Tratamento Sim, Tortura Não!

Por Glacy Calassa

O que um paciente vai necessitar, a intensidade e a frequência, pode não ser a mesma de outra pessoa com o mesmo problema.

A área de dependência química sempre foi uma área de grande paixão para mim. Há nove anos atuo, estudo e pesquiso sobre o tema.

Contudo, ultimamente, ando muito desanimada com as políticas públicas e preocupada com os locais que ofertam tratamento, isso gerou o desejo de escrever essas linhas.

Infelizmente tenho ouvido relatos de tortura em locais de tratamento e corrupção de agências fiscalizadoras. Isso me entristece, preocupa e desanima. Dá desânimo atuar em uma área onde a corrupção parece lugar-comum, onde o discurso violador de direitos é escancarado. Frases do tipo: “Se precisar violar um direito para tratar, vou violar.”; “Ele vivia na rua, usando droga, em situação pior e agora está reclamando do que?”; “Está achando ruim, ‘cai pra dentro’ (expressão utilizada para chamar o outro para brigas corporais)”. Cada vez que ouço uma frase dessa, meu desalento cresce!

Trabalhamos com pessoas extremamente vulneráveis e há muito tempo existem inúmeras denúncias sobre o tema, inclusive pelo mecanismo de combate à tortura. Contudo, parece que muitos estão surdos e as más práticas perpetuam.

Simplesmente gostaria de dizer que trabalhar com dependência química é difícil sim, mas temos práticas e métodos com evidências científicas para serem aplicadas. Não tem motivo de perpetuar ideias de cura mágica, nas quais se justificam tratamentos sem fundamentação científica.
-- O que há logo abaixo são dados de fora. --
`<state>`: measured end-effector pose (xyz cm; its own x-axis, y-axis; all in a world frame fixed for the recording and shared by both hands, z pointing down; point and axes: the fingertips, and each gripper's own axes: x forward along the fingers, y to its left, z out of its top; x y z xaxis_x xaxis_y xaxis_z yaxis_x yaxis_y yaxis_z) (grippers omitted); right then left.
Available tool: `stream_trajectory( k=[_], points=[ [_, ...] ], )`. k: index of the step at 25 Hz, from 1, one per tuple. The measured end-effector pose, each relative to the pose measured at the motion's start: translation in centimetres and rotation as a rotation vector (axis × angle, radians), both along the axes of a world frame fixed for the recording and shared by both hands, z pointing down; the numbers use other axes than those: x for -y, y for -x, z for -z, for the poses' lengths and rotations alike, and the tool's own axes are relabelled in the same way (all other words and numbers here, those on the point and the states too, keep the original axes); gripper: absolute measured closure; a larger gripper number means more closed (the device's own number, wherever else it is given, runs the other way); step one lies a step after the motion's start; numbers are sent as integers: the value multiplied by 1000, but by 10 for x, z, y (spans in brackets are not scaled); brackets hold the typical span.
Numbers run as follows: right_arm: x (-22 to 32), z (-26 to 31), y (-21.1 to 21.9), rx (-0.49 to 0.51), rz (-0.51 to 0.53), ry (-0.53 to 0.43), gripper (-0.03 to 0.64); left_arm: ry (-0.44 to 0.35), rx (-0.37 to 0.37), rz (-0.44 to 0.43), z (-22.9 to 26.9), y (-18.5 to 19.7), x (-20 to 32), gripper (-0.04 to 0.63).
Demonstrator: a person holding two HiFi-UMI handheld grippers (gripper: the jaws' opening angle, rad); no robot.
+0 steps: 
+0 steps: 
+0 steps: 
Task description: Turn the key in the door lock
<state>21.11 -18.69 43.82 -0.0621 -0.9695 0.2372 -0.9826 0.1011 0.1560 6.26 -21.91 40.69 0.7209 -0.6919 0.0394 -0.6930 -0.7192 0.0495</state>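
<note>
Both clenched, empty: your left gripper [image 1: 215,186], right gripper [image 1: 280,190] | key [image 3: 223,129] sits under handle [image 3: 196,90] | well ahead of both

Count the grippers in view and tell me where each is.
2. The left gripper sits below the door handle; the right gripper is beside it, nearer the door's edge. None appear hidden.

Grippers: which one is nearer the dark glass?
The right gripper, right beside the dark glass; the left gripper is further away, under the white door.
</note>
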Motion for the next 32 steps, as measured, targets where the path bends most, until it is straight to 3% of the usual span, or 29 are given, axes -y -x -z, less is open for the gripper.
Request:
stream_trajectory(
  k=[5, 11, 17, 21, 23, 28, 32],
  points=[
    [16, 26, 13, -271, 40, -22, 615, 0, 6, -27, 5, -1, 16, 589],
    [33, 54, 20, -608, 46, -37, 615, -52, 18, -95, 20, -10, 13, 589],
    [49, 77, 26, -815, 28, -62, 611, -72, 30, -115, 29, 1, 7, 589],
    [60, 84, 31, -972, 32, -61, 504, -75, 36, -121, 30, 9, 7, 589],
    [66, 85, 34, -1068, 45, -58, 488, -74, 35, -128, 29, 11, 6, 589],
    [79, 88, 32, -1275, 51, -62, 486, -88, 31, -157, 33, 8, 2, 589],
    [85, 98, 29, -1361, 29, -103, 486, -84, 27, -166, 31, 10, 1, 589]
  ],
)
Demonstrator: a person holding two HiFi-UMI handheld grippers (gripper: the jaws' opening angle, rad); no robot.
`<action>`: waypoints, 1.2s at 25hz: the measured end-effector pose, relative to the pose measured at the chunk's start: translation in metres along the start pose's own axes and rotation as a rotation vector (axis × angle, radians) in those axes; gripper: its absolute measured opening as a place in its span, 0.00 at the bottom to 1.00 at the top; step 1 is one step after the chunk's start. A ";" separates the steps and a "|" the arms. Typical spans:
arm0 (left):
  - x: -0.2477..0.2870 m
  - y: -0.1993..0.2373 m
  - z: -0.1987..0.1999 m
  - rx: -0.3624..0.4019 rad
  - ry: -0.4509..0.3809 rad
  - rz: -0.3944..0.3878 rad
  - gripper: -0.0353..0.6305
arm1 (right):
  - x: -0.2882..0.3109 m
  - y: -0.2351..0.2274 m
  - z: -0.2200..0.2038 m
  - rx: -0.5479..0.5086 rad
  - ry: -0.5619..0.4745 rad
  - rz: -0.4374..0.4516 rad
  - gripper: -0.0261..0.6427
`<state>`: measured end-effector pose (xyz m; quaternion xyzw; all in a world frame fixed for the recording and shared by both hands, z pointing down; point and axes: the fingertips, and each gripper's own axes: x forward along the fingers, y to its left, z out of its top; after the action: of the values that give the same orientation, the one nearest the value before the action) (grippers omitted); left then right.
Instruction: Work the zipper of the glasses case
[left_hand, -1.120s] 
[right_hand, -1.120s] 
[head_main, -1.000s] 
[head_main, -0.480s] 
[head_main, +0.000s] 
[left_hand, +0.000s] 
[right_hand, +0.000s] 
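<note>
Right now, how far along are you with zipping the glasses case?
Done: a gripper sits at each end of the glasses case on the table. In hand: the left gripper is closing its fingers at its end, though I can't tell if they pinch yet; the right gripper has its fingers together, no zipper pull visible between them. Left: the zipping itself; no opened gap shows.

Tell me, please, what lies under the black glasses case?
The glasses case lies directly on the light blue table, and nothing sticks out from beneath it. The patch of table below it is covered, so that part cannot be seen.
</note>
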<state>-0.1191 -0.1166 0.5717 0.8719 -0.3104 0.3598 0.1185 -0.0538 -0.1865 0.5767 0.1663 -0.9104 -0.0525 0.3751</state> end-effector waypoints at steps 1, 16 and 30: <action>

Peço, encarecidamente, aos profissionais da saúde, que não pactuem com tais práticas, que façam denúncias, mesmo que sejam anônimas. Aos familiares, que não cedam a profissionais e instituições que pregam uma cura milagrosa, nas quais ficam sem notícias de seu ente querido por meses. Dependência química é uma doença e precisa de um tratamento adequado. Infelizmente já tivemos vários pacientes que sofreram traumas irreversíveis em locais que prometeram cura e cuidado. Ficaram sequelas para toda a vida do paciente e de sua família.

Não podemos aceitar a naturalização de discursos de tratamentos desumanos e cruéis. A área da saúde precisa ser uma área protegida quanto a esse tipo de “negócio” que olha o mercado e o lucro acima do bem-estar do ser humano. Saúde é tudo que cada pessoa tem de mais importante e é muito triste ver essa mercantilização, na qual o que importa não é o melhor método e sim o que dá mais lucro. Não sou contra cada um lucrar, ao contrário, o profissional precisa ser bem remunerado e as instituições precisam sobreviver, mas isso pode ser feito com ética. Devemos sempre oferecer o melhor tratamento disponível, o mais validado, com seriedade e profissionalismo.